__Problem__
Everything from the line containing "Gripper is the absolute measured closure" through the line containing "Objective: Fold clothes" should be repeated exactly, and nothing else from the data.

__Material provided__
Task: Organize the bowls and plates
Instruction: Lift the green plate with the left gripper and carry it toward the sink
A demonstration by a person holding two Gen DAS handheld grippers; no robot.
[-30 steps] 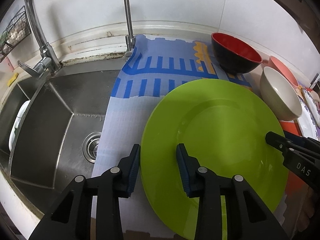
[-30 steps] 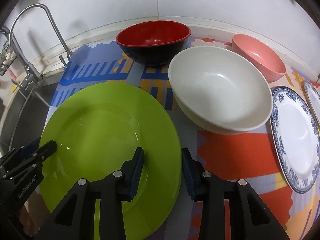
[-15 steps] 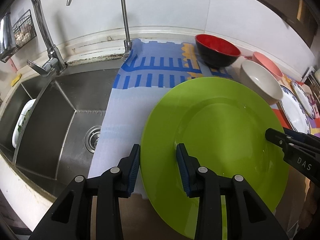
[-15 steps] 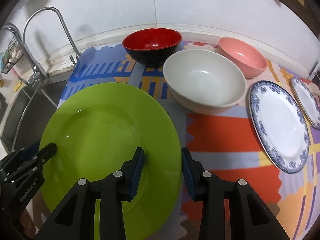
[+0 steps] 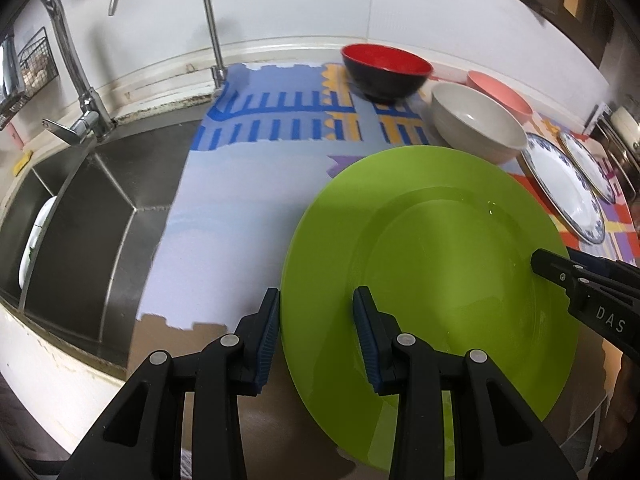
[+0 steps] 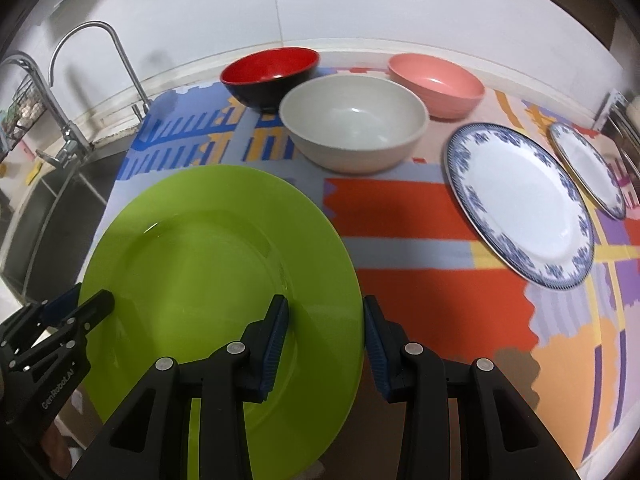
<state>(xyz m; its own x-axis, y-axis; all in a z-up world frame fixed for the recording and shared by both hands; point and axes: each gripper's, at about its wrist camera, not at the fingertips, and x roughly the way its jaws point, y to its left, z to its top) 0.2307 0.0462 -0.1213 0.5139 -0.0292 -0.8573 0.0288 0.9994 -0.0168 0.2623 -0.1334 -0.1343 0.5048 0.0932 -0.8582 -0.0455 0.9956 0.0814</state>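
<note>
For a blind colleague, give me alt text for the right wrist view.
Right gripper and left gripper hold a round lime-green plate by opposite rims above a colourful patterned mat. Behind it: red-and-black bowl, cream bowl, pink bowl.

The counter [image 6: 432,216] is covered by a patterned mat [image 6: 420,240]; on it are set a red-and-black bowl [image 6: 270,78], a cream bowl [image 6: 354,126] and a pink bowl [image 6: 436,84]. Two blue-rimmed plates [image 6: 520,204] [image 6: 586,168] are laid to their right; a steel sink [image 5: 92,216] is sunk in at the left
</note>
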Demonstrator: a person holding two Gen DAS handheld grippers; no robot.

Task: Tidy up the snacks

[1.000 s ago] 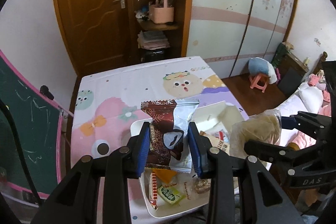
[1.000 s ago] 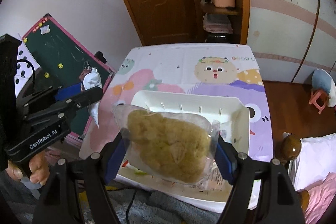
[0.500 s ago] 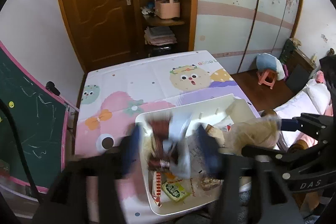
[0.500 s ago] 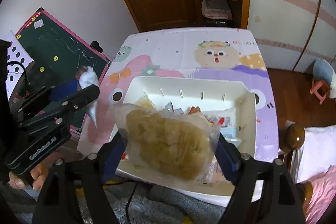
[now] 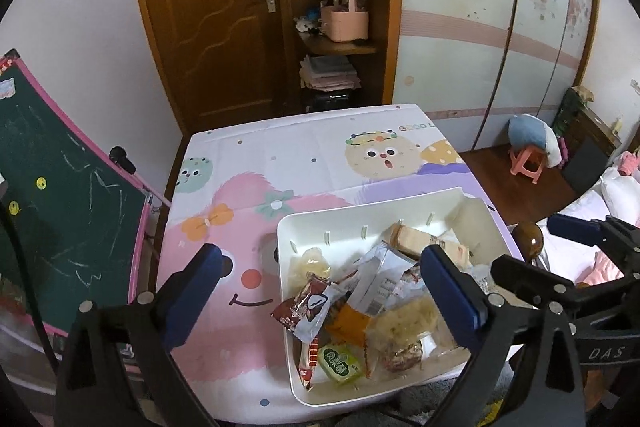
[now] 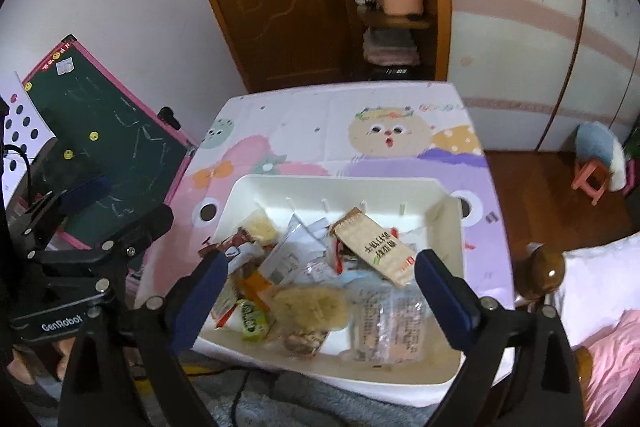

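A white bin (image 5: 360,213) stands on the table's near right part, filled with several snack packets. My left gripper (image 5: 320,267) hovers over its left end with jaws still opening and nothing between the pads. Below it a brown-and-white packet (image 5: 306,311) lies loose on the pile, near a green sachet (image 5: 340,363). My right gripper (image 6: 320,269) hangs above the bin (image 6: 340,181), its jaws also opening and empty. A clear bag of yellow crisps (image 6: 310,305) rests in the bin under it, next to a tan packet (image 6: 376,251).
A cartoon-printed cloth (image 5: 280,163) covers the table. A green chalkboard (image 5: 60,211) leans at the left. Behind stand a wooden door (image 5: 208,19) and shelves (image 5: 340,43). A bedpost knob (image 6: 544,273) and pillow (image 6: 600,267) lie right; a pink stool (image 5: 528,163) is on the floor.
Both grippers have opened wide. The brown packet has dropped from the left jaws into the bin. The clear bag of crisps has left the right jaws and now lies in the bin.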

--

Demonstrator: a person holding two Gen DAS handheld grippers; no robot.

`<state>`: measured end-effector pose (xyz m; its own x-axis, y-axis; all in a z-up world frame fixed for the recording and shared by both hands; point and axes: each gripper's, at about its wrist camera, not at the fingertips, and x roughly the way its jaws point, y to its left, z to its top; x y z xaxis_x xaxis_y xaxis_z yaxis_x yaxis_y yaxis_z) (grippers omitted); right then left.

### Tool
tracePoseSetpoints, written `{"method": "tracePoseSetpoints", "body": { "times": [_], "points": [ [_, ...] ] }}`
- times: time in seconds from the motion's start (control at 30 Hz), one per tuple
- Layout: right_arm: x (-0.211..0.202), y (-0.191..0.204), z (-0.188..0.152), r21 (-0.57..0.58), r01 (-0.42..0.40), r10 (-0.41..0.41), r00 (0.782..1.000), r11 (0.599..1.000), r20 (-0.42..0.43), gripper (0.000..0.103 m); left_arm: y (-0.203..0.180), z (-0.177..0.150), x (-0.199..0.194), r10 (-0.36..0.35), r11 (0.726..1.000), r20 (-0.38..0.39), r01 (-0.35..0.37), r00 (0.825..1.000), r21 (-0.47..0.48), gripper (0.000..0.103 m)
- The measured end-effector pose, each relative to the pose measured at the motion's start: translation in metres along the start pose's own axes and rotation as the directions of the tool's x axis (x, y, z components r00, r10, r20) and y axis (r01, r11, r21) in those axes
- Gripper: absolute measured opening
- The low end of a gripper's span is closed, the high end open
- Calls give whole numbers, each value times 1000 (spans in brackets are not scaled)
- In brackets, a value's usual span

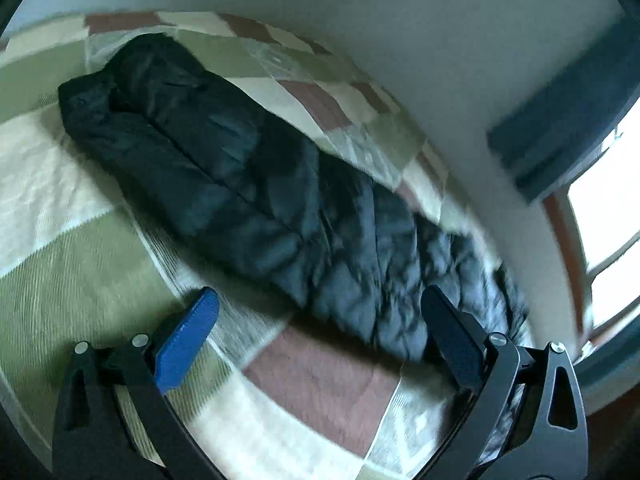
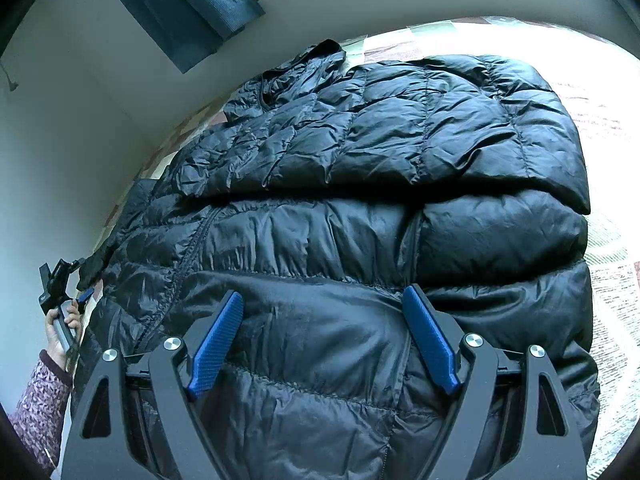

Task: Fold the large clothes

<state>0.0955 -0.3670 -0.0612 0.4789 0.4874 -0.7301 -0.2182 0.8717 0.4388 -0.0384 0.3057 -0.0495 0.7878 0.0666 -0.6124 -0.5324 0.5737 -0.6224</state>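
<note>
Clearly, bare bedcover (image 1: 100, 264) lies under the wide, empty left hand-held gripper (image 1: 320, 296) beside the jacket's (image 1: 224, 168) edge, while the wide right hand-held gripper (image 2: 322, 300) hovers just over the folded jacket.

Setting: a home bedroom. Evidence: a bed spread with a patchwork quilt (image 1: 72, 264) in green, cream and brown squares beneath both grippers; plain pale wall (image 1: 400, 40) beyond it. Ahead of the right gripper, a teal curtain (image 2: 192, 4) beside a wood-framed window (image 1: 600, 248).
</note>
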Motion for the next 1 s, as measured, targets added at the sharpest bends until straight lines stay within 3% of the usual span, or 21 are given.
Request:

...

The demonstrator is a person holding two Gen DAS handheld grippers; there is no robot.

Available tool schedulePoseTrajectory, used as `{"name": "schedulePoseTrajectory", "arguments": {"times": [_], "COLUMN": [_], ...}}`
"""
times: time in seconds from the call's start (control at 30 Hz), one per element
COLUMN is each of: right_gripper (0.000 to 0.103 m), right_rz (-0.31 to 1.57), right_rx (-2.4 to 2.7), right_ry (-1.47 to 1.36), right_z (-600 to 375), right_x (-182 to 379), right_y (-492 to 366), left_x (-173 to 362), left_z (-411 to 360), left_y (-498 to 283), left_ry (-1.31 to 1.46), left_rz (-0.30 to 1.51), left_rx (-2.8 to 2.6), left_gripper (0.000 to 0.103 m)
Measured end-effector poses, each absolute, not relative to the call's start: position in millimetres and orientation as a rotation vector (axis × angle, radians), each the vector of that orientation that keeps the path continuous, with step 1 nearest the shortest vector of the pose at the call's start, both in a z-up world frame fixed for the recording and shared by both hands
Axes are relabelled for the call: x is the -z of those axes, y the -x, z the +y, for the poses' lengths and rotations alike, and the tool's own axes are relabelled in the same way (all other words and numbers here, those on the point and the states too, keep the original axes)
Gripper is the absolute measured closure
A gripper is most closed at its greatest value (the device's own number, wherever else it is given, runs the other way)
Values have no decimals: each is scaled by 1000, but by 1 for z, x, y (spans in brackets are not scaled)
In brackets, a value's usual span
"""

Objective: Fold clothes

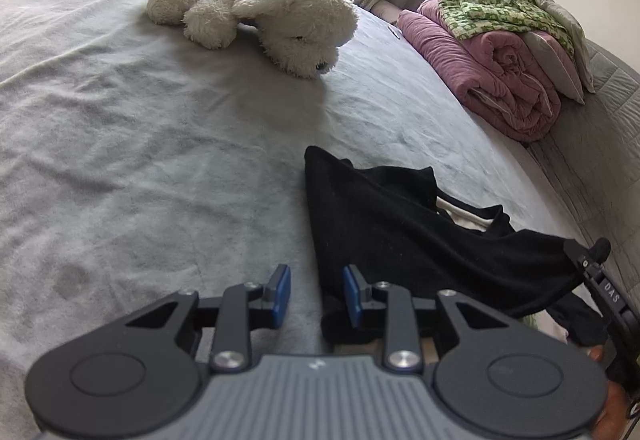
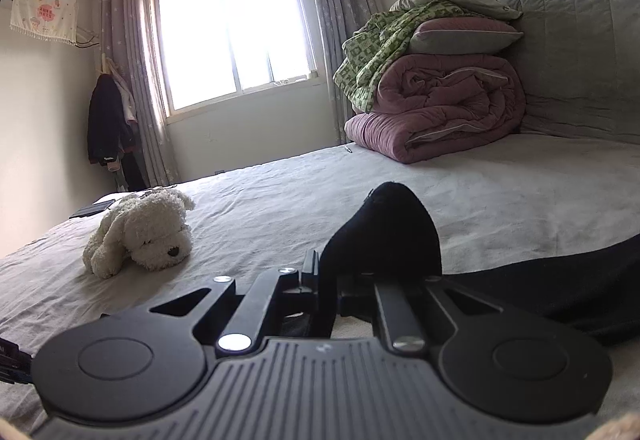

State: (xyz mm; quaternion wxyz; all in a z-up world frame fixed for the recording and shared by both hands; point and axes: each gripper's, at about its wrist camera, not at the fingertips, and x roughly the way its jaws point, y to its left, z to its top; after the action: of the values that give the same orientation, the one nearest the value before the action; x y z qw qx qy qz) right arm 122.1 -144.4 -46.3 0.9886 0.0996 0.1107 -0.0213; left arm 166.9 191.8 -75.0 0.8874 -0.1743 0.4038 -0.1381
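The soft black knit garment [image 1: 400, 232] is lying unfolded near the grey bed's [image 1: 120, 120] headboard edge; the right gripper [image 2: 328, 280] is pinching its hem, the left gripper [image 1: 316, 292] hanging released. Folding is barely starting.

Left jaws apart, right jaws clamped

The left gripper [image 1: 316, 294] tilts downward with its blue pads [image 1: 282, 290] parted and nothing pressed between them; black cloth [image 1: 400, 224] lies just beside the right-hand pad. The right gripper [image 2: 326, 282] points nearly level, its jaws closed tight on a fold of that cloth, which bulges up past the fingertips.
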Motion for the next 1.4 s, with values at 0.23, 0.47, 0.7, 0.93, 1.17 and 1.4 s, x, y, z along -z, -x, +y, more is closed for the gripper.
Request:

__Expected answer__
Gripper is the absolute measured closure
A gripper is most closed at its greatest value (the device's own number, wherever else it is given, runs the other way)
Values have no decimals: each is scaled by 1000, but by 1 for z, x, y (spans in brackets are not scaled)
In brackets, a value's usual span
"""

Objective: Fold clothes

No further output is needed for this exercise.